California Secession Effort Ends, for Now, as Its Leader Moves to Russia

by | April 18, 2017

By Melody Gutierrez

The man behind a campaign to have California secede from the nation asked the state Monday to withdraw the ballot measure from signature-gathering after he decided to seek permanent residency in Russia.

Louis Marinelli of the group Yes California has faced mounting criticism from backers of other secession efforts in the state, saying his involvement in Russia, where he previously said he was living temporarily while working as a teacher, has been a distraction. Those CalExit supporters questioned Marinelli's motives and said they want nothing to do with a country accused of meddling in the U.S. presidential election.

Yes California co-founder Marcus Ruiz Evans said other supporters of secession efforts are planning to push for a ballot measure under a group not affiliated with Marinelli. Ruiz Evans said Monday that he left Yes California and joined the California Freedom Coalition, another campaign that wants California to become its own country through "peaceful secession."

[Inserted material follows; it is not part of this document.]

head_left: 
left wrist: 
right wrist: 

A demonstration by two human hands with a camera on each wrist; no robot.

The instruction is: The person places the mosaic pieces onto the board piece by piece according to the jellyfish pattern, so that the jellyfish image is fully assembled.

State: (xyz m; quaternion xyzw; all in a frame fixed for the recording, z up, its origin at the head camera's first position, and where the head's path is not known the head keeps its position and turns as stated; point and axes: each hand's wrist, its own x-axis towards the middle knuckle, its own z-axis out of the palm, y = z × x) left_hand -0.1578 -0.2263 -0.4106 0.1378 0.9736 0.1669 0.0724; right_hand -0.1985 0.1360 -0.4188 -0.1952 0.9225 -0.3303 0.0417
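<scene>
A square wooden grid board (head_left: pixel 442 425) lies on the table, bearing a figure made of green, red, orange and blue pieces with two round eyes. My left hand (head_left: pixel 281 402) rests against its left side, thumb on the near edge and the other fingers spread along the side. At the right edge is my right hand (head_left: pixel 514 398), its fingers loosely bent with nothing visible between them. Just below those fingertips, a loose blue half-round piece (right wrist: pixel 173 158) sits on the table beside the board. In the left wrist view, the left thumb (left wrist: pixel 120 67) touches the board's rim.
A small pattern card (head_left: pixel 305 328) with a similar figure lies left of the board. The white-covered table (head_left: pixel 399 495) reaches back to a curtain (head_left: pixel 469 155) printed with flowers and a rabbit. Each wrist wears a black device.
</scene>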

While a surprising number of Californians support secession -- 1 out of 3 in a Reuters/Ipsos opinion poll in January -- constitutional law experts say it's virtually impossible for the Golden State to break away.

Marinelli and his group Yes California had been collecting petition signatures to qualify a measure on the 2018 ballot that would remove language from the state Constitution describing California as "an inseparable part of the United States of America." If that measure had passed, a future ballot measure would have to ask voters whether the state should secede. The proposed 2018 initiative needed more than 585,000 signatures to qualify for the ballot. It's unclear how many signatures had been collected before the campaign was dropped.

A secretary of state spokesman says their office has been notified by Yes California of the intent to withdraw the measure from circulation and is awaiting a signed notice to officially withdraw it.

Marinelli said he will continue to advocate for California's secession.

"No other plan offers better solutions to the problems or alleviates the growing fears of tens of millions of people who live in California," Marinelli wrote in an email to Yes California supporters.

Marinelli wrote in the email that Yes California has seen significant growth since President Trump was elected in November and that the group now has nearly 100,000 people registered as supporters and 1,200 financial contributions. Marinelli blamed the media for "sensationalized, exaggerated, and dramatized information" about him and his group's efforts to have California break from the union. He said it was his own fight to have his Russian wife legally immigrate to the United States that forced him to move to Russia.